TASK ITEM:
Work out the number of lines in the listing that include the string "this". Reply with that number alone.

SOURCE INFORMATION:
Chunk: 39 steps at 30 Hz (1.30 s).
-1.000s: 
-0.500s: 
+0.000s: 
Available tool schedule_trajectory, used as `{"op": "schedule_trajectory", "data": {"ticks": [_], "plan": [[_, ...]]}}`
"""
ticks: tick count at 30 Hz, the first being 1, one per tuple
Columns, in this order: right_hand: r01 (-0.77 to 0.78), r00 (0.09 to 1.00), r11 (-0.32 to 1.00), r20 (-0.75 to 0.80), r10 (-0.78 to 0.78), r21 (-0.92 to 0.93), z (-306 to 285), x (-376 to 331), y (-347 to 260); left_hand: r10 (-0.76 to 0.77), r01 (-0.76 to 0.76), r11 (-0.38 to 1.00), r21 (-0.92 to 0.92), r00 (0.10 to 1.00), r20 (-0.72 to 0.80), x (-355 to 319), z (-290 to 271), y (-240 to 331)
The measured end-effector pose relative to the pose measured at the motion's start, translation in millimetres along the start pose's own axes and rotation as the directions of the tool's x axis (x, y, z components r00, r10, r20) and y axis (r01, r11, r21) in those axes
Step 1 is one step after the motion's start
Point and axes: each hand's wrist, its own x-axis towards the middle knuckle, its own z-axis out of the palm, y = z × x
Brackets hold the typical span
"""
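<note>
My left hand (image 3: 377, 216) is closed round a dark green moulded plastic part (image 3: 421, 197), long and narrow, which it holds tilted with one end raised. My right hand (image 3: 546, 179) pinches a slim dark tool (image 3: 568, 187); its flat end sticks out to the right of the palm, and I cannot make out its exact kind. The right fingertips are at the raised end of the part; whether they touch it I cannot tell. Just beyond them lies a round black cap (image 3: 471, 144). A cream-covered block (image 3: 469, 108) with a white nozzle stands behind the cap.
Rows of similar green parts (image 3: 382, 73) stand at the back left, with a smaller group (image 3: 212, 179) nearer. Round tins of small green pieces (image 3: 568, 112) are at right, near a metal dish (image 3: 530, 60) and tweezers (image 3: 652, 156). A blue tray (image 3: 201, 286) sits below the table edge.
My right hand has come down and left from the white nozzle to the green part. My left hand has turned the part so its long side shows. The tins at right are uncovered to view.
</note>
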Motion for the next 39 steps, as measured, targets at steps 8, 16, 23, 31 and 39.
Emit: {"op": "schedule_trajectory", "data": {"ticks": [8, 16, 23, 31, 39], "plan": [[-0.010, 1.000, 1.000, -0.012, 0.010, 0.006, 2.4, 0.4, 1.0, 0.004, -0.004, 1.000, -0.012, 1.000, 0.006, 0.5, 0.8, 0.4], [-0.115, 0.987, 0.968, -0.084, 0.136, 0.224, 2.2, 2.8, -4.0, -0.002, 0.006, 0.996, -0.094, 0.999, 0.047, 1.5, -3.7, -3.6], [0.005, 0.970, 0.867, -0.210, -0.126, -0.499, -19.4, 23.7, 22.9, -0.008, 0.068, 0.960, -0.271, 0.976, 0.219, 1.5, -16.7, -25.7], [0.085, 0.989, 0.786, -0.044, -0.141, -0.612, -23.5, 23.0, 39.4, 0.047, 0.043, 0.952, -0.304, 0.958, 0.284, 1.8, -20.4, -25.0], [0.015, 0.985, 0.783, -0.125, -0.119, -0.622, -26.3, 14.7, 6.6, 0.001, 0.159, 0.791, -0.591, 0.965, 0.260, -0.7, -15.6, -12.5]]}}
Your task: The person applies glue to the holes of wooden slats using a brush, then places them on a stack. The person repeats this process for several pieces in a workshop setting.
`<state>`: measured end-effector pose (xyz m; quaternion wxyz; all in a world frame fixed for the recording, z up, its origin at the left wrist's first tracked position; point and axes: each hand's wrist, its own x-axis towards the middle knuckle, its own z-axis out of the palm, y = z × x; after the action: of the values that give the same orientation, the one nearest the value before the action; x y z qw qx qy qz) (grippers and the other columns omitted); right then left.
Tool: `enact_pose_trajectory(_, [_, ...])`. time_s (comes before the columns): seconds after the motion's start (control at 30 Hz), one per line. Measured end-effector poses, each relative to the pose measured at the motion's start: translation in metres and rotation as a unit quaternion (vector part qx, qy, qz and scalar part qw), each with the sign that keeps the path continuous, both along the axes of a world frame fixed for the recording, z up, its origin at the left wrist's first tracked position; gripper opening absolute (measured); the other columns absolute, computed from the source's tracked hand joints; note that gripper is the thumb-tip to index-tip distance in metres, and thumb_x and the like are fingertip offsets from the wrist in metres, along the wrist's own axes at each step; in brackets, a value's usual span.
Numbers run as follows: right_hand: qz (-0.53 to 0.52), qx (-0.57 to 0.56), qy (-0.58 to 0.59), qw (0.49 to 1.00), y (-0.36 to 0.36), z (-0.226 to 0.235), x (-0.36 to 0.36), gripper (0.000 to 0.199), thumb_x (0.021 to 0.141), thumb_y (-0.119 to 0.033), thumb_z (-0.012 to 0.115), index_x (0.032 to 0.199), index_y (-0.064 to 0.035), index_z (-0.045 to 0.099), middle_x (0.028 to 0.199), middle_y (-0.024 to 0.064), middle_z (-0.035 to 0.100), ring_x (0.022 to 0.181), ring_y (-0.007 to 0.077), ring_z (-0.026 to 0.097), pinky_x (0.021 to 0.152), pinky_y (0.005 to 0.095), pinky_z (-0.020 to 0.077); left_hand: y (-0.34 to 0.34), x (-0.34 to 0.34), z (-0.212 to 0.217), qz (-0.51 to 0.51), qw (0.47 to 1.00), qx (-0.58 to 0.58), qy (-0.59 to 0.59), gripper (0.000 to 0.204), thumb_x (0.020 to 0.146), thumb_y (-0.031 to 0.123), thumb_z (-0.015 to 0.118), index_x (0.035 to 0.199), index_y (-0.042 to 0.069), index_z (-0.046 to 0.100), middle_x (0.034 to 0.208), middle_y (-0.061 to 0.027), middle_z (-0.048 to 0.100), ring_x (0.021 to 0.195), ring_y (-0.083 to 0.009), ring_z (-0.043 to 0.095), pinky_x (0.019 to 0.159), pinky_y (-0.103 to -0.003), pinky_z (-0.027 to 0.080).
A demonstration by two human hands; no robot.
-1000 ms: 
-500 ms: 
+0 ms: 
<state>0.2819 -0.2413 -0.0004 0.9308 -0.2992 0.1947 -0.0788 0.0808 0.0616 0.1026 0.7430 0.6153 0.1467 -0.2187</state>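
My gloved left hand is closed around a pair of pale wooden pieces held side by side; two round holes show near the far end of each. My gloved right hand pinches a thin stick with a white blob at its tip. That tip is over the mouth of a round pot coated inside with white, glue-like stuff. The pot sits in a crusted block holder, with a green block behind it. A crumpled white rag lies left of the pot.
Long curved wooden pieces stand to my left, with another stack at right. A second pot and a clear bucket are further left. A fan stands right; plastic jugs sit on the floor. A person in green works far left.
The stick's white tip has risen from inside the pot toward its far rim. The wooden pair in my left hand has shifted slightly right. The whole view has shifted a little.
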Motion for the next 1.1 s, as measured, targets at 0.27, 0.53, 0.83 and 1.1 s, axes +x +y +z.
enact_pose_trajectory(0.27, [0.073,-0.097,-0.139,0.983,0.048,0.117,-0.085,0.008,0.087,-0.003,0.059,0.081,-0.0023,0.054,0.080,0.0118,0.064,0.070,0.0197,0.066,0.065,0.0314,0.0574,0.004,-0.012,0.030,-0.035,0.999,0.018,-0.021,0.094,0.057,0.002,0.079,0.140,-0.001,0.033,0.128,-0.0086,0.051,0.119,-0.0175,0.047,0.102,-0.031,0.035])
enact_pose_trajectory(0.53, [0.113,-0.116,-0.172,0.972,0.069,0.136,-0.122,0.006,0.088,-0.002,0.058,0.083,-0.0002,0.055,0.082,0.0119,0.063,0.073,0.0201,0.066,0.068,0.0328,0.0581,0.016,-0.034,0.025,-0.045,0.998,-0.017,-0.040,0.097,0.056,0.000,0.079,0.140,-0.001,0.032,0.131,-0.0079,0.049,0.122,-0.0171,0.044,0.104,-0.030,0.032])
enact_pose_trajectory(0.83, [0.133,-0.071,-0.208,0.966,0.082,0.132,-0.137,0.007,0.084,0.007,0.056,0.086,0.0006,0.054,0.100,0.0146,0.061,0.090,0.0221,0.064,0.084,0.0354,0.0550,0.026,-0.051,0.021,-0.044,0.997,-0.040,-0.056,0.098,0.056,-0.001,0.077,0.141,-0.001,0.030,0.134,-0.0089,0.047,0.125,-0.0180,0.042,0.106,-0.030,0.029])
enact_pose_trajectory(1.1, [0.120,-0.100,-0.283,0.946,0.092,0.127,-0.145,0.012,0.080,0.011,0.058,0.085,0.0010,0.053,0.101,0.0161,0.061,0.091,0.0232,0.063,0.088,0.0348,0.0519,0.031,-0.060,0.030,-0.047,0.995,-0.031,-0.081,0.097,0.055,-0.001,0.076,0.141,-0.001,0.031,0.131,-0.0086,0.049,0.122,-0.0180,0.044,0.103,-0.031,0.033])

TASK RESULT:
2